March 6, 2023
By Rachel Wagner, MSW
We know you probably have a to-do list that is already packed with what feels like an endless amount of tasks, projects, and meetings. Adding even one more thing to that list could overwhelm you – and that is likely an understatement. We know that you are giving everything you have to support the children, caregivers, team members, and the families you serve. We also know that your to-do list is constantly growing.
We can imagine that social and emotional learning (SEL) has become a big focus in your work because children seem to be needing even more support to engage in healthy social dynamics and cope with emotions in constructive ways. Adding more SEL to your already expansive to-do list probably feels like one thing too many. We are here to thank you for what you are already doing and to offer a little hope in knowing that SEL does not have to be “one more thing.” SEL can be about making the most of everyday, ordinary moments with children. It doesn’t have to be about adding to your list, but rather, finding the social and emotional learning in what you’re already doing.
Here are four ways you’re already – or four simple ways you can start – promoting SEL.
Greeting Children Every Morning
We greet children in some form or fashion every time they enter a room. We can incorporate SEL into just about every greeting because greetings are an opportunity to increase connection and attachment!
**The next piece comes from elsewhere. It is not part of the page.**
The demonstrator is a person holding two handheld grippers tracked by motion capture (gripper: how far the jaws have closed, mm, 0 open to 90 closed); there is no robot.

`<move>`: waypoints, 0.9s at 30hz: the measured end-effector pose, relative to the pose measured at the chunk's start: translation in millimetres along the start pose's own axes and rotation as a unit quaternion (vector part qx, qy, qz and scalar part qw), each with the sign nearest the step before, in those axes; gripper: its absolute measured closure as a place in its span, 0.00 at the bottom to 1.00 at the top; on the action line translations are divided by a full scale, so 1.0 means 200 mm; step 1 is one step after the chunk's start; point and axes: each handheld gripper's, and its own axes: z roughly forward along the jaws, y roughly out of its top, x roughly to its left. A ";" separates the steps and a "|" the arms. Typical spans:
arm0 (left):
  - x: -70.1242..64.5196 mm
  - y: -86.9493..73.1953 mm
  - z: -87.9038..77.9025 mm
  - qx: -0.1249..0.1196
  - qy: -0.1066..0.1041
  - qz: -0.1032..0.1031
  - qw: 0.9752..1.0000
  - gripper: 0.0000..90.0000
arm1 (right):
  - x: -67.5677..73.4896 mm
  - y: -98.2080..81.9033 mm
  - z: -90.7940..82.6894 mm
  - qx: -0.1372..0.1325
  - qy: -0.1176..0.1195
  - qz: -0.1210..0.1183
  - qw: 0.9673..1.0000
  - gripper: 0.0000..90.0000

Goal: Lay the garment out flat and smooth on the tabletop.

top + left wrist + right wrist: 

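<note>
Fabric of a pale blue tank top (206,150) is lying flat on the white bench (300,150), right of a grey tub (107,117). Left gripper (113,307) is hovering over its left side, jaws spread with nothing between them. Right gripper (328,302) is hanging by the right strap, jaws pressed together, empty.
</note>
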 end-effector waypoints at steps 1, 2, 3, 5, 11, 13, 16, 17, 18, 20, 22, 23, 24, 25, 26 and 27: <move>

Consider trying to say the child’s name three times while sharing something positive during the course of your greeting. It may sound something like, “Hi Damien. I am so happy to see you today Damien. Damien, I am looking forward to seeing you continue to build that tower in blocks.” Not only will using their names be connected to something positive, you will be extending your engagement with the child. This will help the child feel more grounded to the space and to you.
Reading Books to Children
We are already reading books. We can incorporate SEL into just about any story we are reading because the characters are having feelings, even if the author doesn’t mention them!
Consider stopping a couple times during a story you’re reading and simply asking, “What do you think this character is feeling?” or “Elephant just dropped his ice cream. I wonder if he is feeling sad. What do you think?” Not only are you increasing literacy by reading, you will be increasing emotional literacy.
Resolving Conflicts Between Children
Children will inevitably have conflicts and challenges with each other throughout the day. Whether it is wanting a turn or taking someone’s seat, we can incorporate SEL into every conflict we seek to resolve with children! Conflicts are opportunities to learn about our feelings and how to cope in healthy ways.
Consider using the FLIP IT strategy when a conflict arises. FLIP IT has four simple steps, embodied in the FLIP mnemonic which stands for F – Feelings, L – Limits, I – Inquiries, and P – Prompts. FLIP IT validates children’s feelings, provides them with loving limits, and invites them to problem-solve through inquiries and prompts.
Asking Children to Wait
We are constantly asking children to wait their turn, wait for an activity to start, wait in a line, wait for a meal, or wait for a family member to pick them up. We can incorporate SEL into most waiting moments by helping children learn to cope with delayed gratifying.
Consider validating the feelings associated with waiting and then offering ways to cope with inevitable delays. It may sound like, “Armani, I see you getting wiggly in line. I’m wondering if you are excited to get outside. Waiting is hard. What can we do? You can sing a song, do a dance, or tap your toes.” Acknowledging that waiting is hard and asking children to looks for ways to cope is a life skill they will need forever.
Rachel is an early childhood mental health specialist and national trainer with the Devereux Center for Resilient Children. She is the author of FLIP IT! Transforming Challenging Behavior, and co-author of Your Journey Together: Building the Resilience of Children and Families as well as the Devereux Resilient Leadership Survey (DERLS).